Il est généralement recommandé de respecter la règle des 48 heures, car cette période est théoriquement suffisante pour la récupération. Mais, puisque le but de l’entraînement est de repousser les limites du corps, n’ayez pas peur de faire deux séances intenses à 24 heures d’intervalle ! Au-delà des indicateurs kilométriques, temporels, biologiques (fréquence cardiaque) et mécaniques (puissance), écoutez les nombreux signaux émanant de votre corps pour calibrer l’intensité de l’effort et les fractions de récupération. Lorsque vous savez écouter et interpréter vos sensations, elles ne vous tromperont jamais. Ainsi, lors d’une séance visant à améliorer la PMA, vous devriez être incapable de parler car votre ventilation est forte.

Quel est un bon échauffement pour une séance de PMA ?

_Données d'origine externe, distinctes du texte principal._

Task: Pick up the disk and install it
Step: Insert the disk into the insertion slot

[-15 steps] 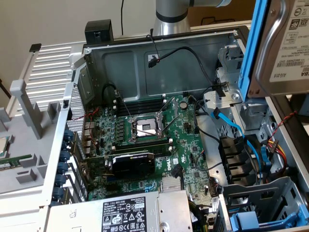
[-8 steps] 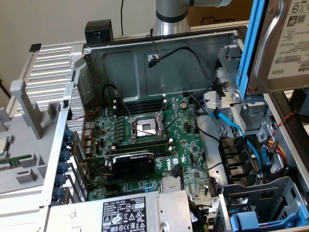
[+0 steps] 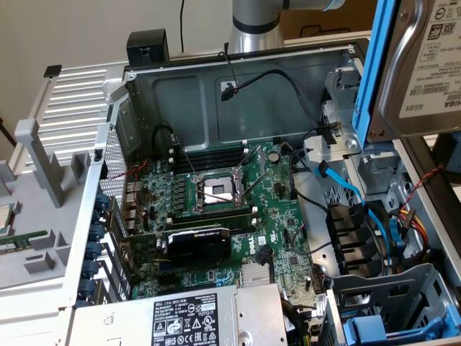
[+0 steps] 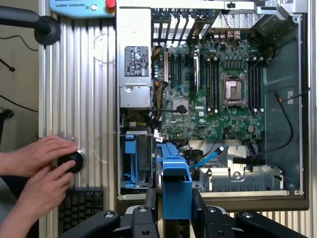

Si vous avez peu de temps à consacrer à votre entraînement et/ou que vous souhaitez réaliser une séance de PMA stricte, un échauffement de 20 minutes à faible intensité suivi de trois ou quatre accélérations progressives sur vingt secondes est suffisant. Si vous avez le temps, vous pouvez effectuer cette séance intense dans le cadre d’une sortie plus longue, au début, au milieu ou à la fin de l’entraînement. Ainsi, vous le réaliserez lorsque vous serez “frais”, “modérément fatigué” ou “pré-fatigué”. Le stress généré est unique, mais il n’en est pas moins efficace. Évidemment, la PMA en fin de parcours, après plusieurs heures de vélo, est réalisée lorsque les réserves de glucose sont partiellement épuisées. Peu importe ! Votre objectif est de progresser, ce qui compte n’est pas la charge extérieure (le travail fourni), mais les effets sur l’organisme. En revanche, lorsque le glycogène (le glucose stocké dans les muscles) est épuisé, les adaptations augmentent. Vous augmentez alors votre PMA malgré le fait que vous êtes incapable de soutenir des efforts de plus de 90% de votre puissance aérobie maximale. Les pauses doivent être planifiées tout au long de l’année, en commençant par le début de la préparation.

La séance de reproduction assistée doit-elle avoir lieu le matin, à midi ou le soir ?

Même si vous n’êtes pas en mesure de maintenir les puissances souhaitées, une séance de puissance aérobie maximale effectuée le soir après une longue journée de travail ne sera pas moins efficace que la même séance effectuée le matin. Dans ce cas également, la charge interne générée est plus importante que le travail effectué.